Hernandez claims that Path’s membership has grown quickly, expanding by 1 million people in two months at the end of 2011. He claims there was no explanation for this growth until a researcher discovered that the company was uploading its users’ entire contact address book to its servers, without the users’ knowledge or permission.
This violates Apple’s iOS Developer Agreement, which states that apps cannot transmit data about a user without prior permission and without providing the user detailed information about how and where the data will be used, according to the complaint.
Hernandez says that Path apologized to its users when the researcher’s information became public, and promised to delete all user information it had gathered and to update the app to require users to opt in or out of sharing their address books with Path.
“Path’s storage of user data was vital to its immediate and continued growth, since it did not want to delay building its platform slowly while prospective users spent time locating the app, experimenting with its functions to determine if they would remain a user, and prompting its users to assist in referring users’ contacts,” the complaint states.
But Hernandez says Path’s deletion of user data from its own servers is only part of the problem. He claims that Path has hidden tracking devices within users’ digital content, which was downloaded onto their mobile devices and computers.
“Like a toxic oil spill in the Gulf of Mexico causing loss and damage to the area residents, embedded ‘toxic filter cookies’ now require a ‘toxic filter cookie cleanup,'” Hernandez says.
He claims class members’ digital content files “are personal property that cannot be replicated. Plaintiff and class members cannot delete the tracking mechanism now contained within the photos merely by selecting a browser cleaner like that used to clean cookies. … Plaintiff and class members demand that defendant return the digital content within their mobile devices and computing devices to the state that existed prior to any and all activity implemented by Path and Path Affiliates, including but not limited to removal of all GPS coordinates attached to their digital content.”
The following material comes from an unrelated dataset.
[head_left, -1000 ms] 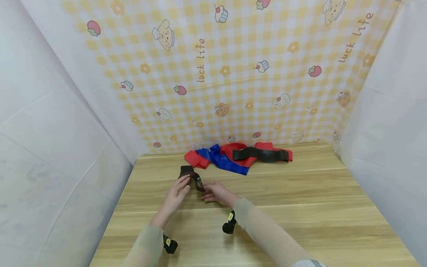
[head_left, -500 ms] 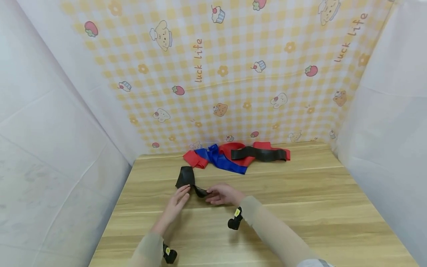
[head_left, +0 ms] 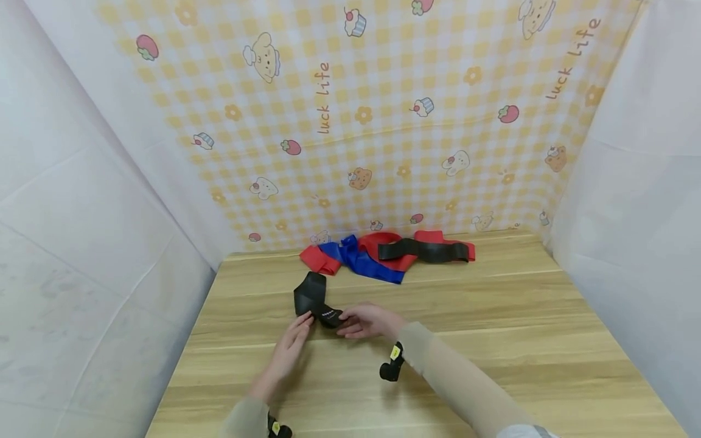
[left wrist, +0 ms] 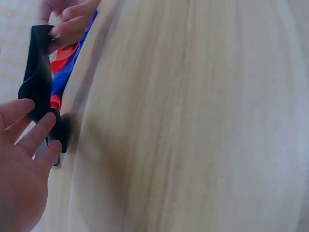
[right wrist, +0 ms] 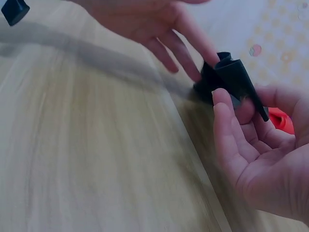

Hernandez says the class will have to hire a computer forensics service to go through every byte of data looking for traces of Path’s tracking mechanisms. Costs for the service range from $50 to $850 for a mobile phone, $150 to $1,500 for a tablet, and up to $12,250 for a computer, according to the complaint.
“Defendant’s business practices unfairly wrest control from plaintiff and class members who choose to block and delete any mobile tracking device on their mobile devices in order to avoid being tracked. Plaintiff and class members who are aware of being tracked may attempt to delete any and all tracking devices periodically, believing that this will eliminate the tracking functions and hinder the ability to track their behavior across sites and apps,” the complaint states. “However, this is not the case. Path’s activities, individually and in concert with third parties including Path Affiliates, override this attempt, with little available redress for users.
“Defendant failed to disclose that it applied technologies to surreptitiously intercept, access, and collect electronic communications and information from an unsuspecting plaintiff and class members, nor its tracking of plaintiff’s and class members’ interactions with individuals within their contact address books, thereby obtaining personally identifiable information, monitoring their internet activity, and creating detailed personal profiles based on such information.”
Hernandez claims that Path “has obtained, compiled, and used this personal information for its own commercial purposes and benefit,” and that “(s)uch conduct constitutes a highly offensive and dangerous invasion of plaintiff’s and class members’ privacy.”
Hernandez seeks class certification, a permanent injunction prohibiting the unlawful activities described in the complaint, disgorgement, damages and restitution.
He is represented by Brian Strange with Strange and Carpenter of Los Angeles, and Joseph Malley of Dallas.